**Task instructions:** The lines wanted run from the first one below through the one with "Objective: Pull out". Return them exactly.

-----

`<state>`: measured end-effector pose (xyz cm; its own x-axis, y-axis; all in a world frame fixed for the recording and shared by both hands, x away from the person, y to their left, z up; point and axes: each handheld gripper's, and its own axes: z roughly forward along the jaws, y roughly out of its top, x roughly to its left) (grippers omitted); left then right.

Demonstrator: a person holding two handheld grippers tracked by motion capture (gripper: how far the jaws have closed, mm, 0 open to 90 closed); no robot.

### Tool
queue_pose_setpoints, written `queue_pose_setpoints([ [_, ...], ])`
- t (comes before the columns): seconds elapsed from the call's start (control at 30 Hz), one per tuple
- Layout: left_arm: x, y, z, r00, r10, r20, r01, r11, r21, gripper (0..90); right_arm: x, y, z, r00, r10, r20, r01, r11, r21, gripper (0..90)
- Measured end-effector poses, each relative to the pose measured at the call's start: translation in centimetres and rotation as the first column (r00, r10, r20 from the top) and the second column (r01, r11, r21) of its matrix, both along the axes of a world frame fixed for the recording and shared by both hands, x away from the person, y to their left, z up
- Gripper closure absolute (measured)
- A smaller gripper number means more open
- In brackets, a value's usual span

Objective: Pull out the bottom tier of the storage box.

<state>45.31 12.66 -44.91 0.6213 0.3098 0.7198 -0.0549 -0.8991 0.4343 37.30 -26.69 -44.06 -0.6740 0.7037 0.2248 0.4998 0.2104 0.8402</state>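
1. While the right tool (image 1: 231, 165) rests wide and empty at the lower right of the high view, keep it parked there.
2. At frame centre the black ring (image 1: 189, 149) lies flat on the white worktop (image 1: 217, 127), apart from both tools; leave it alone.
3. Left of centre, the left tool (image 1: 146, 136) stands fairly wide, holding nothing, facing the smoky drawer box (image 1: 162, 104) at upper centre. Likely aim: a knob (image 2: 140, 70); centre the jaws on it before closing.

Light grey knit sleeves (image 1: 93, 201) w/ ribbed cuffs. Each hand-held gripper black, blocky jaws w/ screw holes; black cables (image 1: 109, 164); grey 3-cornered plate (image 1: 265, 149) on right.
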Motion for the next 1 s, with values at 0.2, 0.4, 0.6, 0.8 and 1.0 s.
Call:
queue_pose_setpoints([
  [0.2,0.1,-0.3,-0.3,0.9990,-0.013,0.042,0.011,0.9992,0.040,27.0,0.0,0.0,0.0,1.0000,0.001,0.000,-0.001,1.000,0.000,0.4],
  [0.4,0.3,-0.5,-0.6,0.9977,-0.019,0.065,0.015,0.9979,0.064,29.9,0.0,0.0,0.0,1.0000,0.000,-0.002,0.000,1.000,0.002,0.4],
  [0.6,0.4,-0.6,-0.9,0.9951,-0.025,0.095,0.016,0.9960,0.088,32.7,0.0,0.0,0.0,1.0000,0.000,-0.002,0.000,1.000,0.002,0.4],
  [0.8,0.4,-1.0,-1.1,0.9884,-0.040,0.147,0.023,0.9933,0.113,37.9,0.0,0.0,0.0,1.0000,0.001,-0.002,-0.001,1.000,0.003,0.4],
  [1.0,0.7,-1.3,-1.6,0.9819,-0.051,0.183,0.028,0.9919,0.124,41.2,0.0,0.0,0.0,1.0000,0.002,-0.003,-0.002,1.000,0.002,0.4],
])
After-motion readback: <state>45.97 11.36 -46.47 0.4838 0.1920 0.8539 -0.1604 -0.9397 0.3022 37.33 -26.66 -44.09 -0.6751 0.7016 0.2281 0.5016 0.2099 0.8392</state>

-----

**Task output:**
`<state>`: measured end-effector pose (xyz cm; its own x-axis, y-axis; all in a world frame fixed for the recording and shared by both hands, x away from the person, y to their left, z up; point and axes: each handheld gripper's, and its own axes: z roughly forward along the jaws, y roughly out of its top, x roughly to its left) (grippers omitted); left then right.

Demonstrator: a person holding two handheld grippers tracked by motion capture (gripper: how far the jaws have closed, mm, 0 open to 90 closed); no robot.

### Tool
queue_pose_setpoints, written `queue_pose_setpoints([ [_, ...], ])`
- t (comes before the columns): seconds elapsed from the call's start (control at 30 Hz), one per tuple
- Layout: left_arm: x, y, z, r00, r10, r20, r01, r11, r21, gripper (0..90); right_arm: x, y, z, r00, r10, r20, r01, r11, r21, gripper (0..90)
- Measured end-effector poses, each relative to the pose measured at the call's start: translation in centimetres and rotation as the first column (r00, r10, r20 from the top) and the second column (r01, r11, r21) of its matrix, both along the axes of a world frame fixed for the recording and shared by both hands, x away from the person, y to their left, z up
- Gripper closure absolute (measured)
- A smaller gripper number means more open
- In brackets, a value's usual span

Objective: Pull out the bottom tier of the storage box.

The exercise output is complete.